» DESCRIPTION OF THE TASK
All lines with the word "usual" are to be found and copied from the listing.

Start of Block

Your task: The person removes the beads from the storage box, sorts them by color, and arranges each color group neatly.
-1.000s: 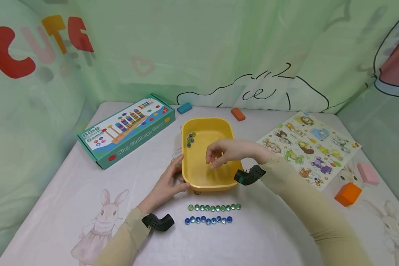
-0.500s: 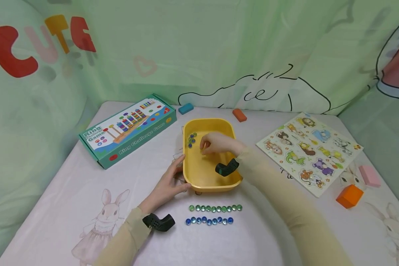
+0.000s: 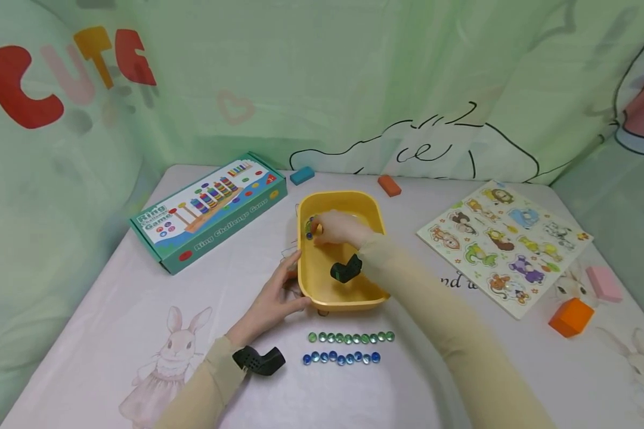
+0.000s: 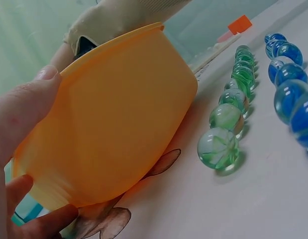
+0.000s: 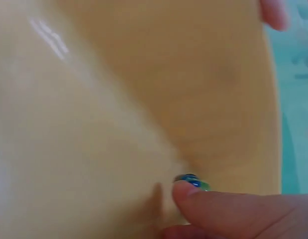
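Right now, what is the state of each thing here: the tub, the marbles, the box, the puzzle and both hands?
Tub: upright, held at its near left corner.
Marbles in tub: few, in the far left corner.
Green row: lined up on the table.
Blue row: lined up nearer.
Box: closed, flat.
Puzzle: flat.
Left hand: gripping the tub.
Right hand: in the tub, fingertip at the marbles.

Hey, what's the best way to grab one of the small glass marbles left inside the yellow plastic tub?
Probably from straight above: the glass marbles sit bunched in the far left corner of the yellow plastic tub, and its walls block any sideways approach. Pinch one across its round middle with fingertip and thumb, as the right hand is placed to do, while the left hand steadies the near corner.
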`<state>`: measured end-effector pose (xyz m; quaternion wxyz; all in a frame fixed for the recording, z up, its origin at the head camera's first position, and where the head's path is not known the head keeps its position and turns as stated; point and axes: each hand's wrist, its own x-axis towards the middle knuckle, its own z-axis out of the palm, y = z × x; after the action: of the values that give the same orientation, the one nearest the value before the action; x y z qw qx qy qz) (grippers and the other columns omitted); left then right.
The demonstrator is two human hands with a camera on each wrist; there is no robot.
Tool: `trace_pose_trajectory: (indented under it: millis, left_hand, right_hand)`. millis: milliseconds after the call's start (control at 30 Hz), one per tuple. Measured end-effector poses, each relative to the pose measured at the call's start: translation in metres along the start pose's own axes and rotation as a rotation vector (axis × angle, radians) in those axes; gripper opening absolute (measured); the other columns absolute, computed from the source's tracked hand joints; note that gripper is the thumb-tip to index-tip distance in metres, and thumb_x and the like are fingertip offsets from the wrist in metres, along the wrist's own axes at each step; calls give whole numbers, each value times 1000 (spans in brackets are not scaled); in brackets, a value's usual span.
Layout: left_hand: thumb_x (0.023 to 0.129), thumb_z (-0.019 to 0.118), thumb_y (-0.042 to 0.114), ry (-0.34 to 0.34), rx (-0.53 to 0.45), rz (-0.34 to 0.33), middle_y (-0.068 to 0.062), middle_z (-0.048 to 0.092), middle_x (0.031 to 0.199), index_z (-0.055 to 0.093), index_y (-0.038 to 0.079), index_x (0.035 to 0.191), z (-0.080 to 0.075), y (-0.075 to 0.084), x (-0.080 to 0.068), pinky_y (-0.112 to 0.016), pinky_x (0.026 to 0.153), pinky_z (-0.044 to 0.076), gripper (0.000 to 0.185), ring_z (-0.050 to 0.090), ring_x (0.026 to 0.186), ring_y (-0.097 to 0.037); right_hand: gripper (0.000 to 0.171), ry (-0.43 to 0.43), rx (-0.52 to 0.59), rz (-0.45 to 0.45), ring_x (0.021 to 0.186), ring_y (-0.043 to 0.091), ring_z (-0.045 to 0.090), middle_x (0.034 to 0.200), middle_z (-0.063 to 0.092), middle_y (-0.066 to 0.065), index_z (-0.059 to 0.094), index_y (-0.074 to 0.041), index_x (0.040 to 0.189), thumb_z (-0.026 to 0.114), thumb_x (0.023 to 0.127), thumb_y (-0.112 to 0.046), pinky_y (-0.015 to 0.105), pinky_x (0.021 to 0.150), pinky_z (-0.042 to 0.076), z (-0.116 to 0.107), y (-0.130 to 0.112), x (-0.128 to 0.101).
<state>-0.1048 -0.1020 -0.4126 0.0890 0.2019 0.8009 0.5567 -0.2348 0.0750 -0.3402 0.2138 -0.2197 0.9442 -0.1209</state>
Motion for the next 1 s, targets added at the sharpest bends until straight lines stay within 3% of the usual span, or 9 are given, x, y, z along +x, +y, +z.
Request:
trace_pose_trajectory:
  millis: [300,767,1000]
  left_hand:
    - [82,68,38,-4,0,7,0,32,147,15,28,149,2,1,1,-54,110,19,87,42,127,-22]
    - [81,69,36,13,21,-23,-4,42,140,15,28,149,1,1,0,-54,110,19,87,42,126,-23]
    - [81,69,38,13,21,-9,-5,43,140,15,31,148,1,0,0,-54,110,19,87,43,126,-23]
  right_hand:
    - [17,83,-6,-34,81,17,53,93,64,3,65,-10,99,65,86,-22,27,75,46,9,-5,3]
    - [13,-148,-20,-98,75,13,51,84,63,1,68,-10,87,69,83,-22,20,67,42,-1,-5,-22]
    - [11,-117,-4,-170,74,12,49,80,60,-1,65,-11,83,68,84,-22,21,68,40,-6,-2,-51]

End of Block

» TASK SOLUTION
Tool: `trace_pose_trajectory: (indented under it: millis, left_hand, right_hand)`. millis: milliseconds after the call's start (control at 30 Hz), one per tuple. Measured end-effector poses, each relative to the pose measured at the call's start: translation in metres along the start pose's own axes and rotation as a rotation vector (axis × angle, radians) in those axes; gripper opening absolute (measured); the other columns absolute, computed from the source's tracked hand joints; note that gripper is the thumb-tip to index-tip distance in metres, and thumb_x and the like are fingertip offsets from the wrist in metres, along the wrist's own axes at each step; calls give whole numbers, each value times 1000 (spans in brackets are not scaled); in brackets, a value's usual span.
Motion for the next 1 s, targets added at the sharpest bends until straight lines stay within 3% of the usual span, or 9 are given, x, y, z along +x, +y, +z.

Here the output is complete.